Maquiavelismo, vingança, rancor, obstinação e muito ódio são o que movem também Artur Fleck até que o homem vista a fantasia de Coringa. O filme de Phillip Todd é um ponto fora da curva na linha do tempo da DC Comics no cinema por preocupar-se muito mais com a estética e o psicologismo do personagem central.
Joaquin Phoenix, num trabalho na frente e atrás das câmeras muito parecido com Gary Oldman em "Drácula de Bram Stocker" (1992), nos mostra um homem perturbado por não conseguir se encaixar no mundo à sua volta. Aos poucos Fleck/Coringa vai mostrando suas psicoses e falta de empatia represadas que logo vão romper e soterrar qualquer resquício de humanidade no ser humano ali encurralado.
O filme é uma obra de arte tanto pela interpretação magistral de Phoenix quanto pela direção de Todd. O impacto desta produção tem sido tanto que já começam a questionar quanto de maldade existe nas boas intenções de Batman em combater o mal.
Já "Malévola" é um caso sintomático da Disney na busca por novos filões de ficção que rendam boa bilheteria. O primeiro filme da franquia foi decepcionante por mostrar um ícone da maldade dos contos de fada fazendo bondade para proteger a princesa a quem serve de "madrinha". Pelo ódio do espelho da bruxa da Branca de Neve, Malévola tem um par de chifres na cabeça, veste um longo preto e um corvo como espião ! - lembrem que cortaram os chifres do Hellboy por motivos óbvios.
Nesta continuação, Malévola (Angelina Jolie) não admite que Aurora (Ellen Faning) se case com o príncipe encantado, o que acaba gerando um confronto entre a feiticeira mais trend dos contos de fada e a família real. Com a continuação da franquia, a Disney assume que os vilões dão sim um bom dinheiro.
Esperemos que a produtora não esqueça de outros perversos como Madame Min, Maga Patalógica, Rainha de Copas, Cruela Cruel, Jafar... Afinal, no peito de todo vilão também bate um coração - azedo como um tomate podre e duro com uma pedra.
Por última, mas não menos importante está Danaerys Stormborn Targaryen (GoT) - que fez churrasco de meia Westeros enquanto seus fiés fãs vibravam enquanto morriam apenas os inimigos da verdadeira rainha do Trono de Ferro.
Ao revelar-se tão ou mais louca e cruel quanto Cersei Lanister, queimando velhos, crianças, animais e qualquer um ao alcance das chamas de seu Drogon, despencou para o fosso dos vilões irremediávies.
Apesar do twist inesperado no personagem que roubou a cena na maior série na história da televisão mundial, Dany ainda mora no coração de milhões de fás que relativizam suas chacinas (este que vos escreve).

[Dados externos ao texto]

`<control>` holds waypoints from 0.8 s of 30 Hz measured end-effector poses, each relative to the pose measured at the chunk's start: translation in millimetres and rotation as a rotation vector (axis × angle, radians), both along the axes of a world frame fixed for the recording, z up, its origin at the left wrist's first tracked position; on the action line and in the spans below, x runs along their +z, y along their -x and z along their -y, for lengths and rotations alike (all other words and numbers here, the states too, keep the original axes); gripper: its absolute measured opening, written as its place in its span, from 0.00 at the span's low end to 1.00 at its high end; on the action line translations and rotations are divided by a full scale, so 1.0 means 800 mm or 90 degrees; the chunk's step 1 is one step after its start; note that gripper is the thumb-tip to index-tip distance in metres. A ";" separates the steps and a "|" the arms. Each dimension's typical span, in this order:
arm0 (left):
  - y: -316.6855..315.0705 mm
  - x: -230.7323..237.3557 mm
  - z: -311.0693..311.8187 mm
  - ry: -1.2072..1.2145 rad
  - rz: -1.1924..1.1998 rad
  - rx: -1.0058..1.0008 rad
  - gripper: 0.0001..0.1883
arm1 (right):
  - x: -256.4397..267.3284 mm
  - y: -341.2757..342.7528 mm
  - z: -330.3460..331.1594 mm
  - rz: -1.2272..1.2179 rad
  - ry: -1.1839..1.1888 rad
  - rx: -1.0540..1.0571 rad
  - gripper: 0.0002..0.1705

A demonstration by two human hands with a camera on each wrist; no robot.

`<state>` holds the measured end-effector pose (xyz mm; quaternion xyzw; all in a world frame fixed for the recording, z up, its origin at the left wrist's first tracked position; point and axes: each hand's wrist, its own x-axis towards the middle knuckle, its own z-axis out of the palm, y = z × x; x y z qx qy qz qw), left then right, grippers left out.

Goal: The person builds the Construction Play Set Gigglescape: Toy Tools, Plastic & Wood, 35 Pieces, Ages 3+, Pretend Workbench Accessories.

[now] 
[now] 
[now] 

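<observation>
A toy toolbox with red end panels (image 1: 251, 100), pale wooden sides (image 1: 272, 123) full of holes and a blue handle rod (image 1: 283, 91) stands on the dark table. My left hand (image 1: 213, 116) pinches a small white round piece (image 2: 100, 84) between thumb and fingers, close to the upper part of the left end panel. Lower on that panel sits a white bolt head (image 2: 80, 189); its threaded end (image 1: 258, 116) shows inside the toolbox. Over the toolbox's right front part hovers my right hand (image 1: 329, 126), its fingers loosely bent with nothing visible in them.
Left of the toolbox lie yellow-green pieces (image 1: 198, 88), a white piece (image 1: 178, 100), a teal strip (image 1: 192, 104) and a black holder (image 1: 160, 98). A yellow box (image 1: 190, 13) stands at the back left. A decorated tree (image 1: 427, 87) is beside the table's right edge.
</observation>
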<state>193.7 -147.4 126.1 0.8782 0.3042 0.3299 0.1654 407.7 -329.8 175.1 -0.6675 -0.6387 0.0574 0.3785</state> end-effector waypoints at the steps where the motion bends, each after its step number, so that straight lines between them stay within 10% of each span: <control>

O aumento no fascínio pelos vilões e vilãs reflete não apenas um interesse do público por personagens menos idealizados e mais realistas, mas também a esperteza da indústria cinematográfica em perceber que a gente sempre ama ter a quem odiar, nem que seja de mentirinha.
Amei o texto, identifica muito os aspectos de todos os personagens, tanto o lado vingativo, quanto o lado do sofrimento, das mágoas ocorridas, e também mostra o lado psicopata de cada um, como são parecidos, ótimo texto!!
Os personagens são diferentes, não lutam por uma mesma causa. Mas são muito parecidos na psicopatia. Pessoas magoadas, sofridas e vingativas. Muito bem colocado o texto. Ficou maravilhoso!